From the data below, tally each line that has "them" in it, then give that tally without comment.

Records drawn from a dataset:
Start of Block
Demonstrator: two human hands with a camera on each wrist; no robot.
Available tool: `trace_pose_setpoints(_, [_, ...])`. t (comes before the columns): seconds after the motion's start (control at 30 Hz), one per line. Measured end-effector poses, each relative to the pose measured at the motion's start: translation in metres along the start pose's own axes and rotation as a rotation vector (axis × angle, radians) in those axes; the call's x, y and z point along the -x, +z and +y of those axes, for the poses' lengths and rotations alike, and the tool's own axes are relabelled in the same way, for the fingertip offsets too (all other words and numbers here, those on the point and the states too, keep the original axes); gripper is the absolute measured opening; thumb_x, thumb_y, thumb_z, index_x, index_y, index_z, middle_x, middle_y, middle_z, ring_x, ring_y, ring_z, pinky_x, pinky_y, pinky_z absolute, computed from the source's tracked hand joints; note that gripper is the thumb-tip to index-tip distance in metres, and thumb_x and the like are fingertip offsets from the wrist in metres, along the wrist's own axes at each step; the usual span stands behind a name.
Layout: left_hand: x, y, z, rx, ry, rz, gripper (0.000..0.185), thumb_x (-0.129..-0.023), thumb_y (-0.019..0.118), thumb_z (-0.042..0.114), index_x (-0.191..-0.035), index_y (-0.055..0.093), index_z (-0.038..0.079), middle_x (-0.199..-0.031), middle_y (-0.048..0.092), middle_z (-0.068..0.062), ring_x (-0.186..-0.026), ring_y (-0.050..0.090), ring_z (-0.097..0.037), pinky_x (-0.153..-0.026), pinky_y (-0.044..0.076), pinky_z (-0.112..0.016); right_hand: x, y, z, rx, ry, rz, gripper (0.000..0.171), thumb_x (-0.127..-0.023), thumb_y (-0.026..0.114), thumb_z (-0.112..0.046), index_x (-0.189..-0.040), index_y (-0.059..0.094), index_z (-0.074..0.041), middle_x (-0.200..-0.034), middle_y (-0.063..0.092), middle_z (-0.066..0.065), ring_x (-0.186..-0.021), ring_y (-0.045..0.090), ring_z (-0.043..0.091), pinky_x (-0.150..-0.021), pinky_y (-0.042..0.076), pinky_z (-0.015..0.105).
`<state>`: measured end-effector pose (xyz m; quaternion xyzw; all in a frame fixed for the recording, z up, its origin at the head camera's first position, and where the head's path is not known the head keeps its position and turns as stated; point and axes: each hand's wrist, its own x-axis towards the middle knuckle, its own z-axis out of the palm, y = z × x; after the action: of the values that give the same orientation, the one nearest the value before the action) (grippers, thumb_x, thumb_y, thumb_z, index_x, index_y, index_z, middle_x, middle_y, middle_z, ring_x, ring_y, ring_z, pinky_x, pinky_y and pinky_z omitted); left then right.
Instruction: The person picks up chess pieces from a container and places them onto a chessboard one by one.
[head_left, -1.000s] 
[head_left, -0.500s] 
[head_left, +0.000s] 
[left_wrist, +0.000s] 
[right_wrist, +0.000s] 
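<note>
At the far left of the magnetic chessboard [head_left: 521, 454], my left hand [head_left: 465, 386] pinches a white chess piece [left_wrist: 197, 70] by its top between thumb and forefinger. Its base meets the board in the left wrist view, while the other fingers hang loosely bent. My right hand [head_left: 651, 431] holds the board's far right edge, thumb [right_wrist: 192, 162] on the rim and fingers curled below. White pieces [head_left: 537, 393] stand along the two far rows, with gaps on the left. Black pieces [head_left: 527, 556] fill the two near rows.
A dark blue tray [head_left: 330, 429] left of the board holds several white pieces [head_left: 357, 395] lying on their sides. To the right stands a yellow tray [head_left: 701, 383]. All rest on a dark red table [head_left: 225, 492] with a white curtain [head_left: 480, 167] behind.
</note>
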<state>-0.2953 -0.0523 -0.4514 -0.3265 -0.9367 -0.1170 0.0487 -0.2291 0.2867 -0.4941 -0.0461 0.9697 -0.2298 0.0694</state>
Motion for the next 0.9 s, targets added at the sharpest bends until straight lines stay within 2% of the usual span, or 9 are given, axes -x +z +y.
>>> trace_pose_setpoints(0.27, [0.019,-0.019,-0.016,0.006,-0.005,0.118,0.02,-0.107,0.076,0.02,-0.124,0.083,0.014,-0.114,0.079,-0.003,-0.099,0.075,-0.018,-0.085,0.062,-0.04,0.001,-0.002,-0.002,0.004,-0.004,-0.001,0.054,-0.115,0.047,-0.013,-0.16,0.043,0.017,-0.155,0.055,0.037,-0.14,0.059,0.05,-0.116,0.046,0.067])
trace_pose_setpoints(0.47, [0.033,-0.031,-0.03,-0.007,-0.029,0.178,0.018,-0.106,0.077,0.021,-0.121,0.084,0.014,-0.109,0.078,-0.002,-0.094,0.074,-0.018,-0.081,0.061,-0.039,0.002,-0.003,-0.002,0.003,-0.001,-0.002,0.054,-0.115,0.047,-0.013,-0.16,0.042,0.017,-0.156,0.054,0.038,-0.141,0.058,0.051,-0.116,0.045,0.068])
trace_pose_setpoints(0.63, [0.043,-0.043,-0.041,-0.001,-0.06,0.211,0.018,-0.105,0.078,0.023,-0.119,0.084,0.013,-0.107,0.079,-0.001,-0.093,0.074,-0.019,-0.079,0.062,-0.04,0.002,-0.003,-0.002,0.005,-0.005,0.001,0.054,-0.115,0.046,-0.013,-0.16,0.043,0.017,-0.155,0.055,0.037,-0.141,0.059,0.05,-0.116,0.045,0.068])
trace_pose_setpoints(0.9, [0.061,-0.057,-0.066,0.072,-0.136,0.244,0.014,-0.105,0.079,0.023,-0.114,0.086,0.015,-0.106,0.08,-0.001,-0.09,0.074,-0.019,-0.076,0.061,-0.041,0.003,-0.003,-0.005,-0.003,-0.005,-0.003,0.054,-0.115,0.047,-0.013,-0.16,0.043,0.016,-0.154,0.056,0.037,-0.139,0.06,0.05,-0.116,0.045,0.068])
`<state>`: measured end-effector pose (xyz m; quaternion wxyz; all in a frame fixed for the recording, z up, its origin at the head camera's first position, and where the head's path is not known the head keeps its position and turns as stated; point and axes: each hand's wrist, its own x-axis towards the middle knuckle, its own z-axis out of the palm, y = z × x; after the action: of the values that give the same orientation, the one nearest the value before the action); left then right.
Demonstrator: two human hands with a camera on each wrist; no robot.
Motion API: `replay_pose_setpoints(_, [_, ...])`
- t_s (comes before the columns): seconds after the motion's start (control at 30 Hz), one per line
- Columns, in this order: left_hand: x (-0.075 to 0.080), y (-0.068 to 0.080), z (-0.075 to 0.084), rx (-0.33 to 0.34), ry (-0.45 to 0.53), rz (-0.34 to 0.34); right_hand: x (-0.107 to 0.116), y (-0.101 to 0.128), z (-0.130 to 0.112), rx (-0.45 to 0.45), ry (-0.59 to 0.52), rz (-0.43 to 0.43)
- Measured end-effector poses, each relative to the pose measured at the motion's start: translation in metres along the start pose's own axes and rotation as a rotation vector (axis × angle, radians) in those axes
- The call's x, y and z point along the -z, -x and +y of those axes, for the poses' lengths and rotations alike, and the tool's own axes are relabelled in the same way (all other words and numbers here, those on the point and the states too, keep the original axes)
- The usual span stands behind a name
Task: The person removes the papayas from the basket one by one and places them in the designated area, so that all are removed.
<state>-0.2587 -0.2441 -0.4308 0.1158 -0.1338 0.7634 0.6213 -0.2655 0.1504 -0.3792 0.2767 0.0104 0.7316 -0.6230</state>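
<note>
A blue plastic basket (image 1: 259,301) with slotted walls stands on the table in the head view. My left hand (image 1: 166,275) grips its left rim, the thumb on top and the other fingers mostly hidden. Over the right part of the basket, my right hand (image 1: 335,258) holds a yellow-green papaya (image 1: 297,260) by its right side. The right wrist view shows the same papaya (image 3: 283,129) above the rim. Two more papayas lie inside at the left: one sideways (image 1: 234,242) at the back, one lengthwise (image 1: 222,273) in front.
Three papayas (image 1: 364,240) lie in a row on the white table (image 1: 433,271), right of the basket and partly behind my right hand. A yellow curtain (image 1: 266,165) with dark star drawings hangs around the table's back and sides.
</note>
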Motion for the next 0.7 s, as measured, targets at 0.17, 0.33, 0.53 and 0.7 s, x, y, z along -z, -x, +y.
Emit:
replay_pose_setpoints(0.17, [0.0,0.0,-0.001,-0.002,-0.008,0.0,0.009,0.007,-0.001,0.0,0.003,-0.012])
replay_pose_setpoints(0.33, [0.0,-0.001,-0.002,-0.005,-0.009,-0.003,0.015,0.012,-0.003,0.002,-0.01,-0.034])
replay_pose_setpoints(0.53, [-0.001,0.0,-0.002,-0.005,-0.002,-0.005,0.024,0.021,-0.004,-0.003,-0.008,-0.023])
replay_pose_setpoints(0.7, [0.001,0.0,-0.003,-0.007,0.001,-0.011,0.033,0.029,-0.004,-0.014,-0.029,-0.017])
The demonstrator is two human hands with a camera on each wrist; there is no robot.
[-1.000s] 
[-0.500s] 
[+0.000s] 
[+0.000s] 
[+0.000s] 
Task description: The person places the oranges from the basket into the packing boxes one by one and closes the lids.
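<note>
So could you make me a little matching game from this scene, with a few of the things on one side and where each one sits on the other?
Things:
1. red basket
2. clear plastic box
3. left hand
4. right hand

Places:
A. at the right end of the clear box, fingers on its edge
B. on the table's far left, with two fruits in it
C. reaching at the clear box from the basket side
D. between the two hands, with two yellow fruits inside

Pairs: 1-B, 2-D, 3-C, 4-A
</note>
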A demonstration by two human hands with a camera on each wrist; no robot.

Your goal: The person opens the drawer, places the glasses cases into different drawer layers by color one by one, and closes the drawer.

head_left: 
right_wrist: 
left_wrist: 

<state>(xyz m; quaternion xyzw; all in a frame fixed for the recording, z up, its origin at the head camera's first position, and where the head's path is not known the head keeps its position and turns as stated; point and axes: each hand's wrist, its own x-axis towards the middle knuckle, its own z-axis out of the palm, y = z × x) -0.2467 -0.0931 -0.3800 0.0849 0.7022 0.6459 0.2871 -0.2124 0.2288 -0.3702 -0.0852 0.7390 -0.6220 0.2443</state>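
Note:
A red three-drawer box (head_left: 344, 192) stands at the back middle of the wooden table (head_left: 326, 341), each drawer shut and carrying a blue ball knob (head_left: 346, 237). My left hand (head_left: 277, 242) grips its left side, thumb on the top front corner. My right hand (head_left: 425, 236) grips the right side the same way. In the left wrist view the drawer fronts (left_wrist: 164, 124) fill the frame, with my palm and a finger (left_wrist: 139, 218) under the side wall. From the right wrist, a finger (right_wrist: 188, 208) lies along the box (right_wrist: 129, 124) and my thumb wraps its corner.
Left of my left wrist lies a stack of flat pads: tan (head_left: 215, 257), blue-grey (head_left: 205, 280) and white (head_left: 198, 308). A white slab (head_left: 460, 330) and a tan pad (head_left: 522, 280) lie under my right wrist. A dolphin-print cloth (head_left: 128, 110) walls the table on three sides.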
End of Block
# TASK RESPONSE
2